Take the listing below and reproduce it in full. Change nothing.
══ Input data
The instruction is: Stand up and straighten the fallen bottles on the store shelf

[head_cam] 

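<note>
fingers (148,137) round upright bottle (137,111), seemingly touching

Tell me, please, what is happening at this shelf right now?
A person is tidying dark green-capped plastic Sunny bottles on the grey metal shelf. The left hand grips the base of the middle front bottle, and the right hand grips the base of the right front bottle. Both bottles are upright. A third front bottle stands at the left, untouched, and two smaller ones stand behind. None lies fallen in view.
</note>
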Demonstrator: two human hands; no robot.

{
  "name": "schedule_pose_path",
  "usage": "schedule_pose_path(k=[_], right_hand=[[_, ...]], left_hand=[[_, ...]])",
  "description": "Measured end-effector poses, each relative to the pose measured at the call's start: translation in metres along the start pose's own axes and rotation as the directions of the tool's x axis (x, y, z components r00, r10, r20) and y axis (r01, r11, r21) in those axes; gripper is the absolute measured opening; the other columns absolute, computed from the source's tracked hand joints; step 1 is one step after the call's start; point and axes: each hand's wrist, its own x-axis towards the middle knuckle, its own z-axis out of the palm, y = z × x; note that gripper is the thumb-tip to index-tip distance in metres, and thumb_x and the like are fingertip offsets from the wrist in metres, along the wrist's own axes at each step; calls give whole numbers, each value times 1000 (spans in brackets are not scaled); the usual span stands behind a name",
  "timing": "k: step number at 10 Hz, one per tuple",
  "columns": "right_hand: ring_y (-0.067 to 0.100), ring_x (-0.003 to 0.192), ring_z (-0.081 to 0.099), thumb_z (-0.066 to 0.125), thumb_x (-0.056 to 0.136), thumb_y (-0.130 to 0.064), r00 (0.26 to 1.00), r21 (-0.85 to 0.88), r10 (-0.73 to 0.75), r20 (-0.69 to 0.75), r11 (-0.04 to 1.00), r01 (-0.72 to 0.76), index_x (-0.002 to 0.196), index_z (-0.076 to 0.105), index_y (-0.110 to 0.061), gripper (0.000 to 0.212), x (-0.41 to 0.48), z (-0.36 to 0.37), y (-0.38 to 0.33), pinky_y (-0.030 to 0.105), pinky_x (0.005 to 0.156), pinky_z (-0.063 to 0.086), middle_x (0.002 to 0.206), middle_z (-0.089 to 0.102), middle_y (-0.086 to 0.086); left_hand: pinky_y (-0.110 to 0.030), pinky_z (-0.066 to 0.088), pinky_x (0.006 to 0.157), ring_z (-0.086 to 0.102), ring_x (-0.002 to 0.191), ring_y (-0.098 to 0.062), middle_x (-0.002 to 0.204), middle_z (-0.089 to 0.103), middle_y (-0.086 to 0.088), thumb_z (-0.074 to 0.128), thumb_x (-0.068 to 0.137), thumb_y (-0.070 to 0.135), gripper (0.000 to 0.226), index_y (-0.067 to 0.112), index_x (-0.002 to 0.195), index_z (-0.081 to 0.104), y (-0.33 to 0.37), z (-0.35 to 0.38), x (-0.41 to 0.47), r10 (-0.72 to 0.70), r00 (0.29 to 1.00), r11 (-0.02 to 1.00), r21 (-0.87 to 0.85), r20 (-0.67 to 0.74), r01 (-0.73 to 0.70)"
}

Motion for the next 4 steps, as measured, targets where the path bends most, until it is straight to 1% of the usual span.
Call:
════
** Solution to the problem **
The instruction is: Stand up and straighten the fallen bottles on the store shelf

[head_cam] 

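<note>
fingers (148,137) round upright bottle (137,111), seemingly touching

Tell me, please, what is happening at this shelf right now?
A person is tidying dark green-capped plastic Sunny bottles on the grey metal shelf. The left hand grips the base of the middle front bottle, and the right hand grips the base of the right front bottle. Both bottles are upright. A third front bottle stands at the left, untouched, and two smaller ones stand behind. None lies fallen in view.
</note>
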Demonstrator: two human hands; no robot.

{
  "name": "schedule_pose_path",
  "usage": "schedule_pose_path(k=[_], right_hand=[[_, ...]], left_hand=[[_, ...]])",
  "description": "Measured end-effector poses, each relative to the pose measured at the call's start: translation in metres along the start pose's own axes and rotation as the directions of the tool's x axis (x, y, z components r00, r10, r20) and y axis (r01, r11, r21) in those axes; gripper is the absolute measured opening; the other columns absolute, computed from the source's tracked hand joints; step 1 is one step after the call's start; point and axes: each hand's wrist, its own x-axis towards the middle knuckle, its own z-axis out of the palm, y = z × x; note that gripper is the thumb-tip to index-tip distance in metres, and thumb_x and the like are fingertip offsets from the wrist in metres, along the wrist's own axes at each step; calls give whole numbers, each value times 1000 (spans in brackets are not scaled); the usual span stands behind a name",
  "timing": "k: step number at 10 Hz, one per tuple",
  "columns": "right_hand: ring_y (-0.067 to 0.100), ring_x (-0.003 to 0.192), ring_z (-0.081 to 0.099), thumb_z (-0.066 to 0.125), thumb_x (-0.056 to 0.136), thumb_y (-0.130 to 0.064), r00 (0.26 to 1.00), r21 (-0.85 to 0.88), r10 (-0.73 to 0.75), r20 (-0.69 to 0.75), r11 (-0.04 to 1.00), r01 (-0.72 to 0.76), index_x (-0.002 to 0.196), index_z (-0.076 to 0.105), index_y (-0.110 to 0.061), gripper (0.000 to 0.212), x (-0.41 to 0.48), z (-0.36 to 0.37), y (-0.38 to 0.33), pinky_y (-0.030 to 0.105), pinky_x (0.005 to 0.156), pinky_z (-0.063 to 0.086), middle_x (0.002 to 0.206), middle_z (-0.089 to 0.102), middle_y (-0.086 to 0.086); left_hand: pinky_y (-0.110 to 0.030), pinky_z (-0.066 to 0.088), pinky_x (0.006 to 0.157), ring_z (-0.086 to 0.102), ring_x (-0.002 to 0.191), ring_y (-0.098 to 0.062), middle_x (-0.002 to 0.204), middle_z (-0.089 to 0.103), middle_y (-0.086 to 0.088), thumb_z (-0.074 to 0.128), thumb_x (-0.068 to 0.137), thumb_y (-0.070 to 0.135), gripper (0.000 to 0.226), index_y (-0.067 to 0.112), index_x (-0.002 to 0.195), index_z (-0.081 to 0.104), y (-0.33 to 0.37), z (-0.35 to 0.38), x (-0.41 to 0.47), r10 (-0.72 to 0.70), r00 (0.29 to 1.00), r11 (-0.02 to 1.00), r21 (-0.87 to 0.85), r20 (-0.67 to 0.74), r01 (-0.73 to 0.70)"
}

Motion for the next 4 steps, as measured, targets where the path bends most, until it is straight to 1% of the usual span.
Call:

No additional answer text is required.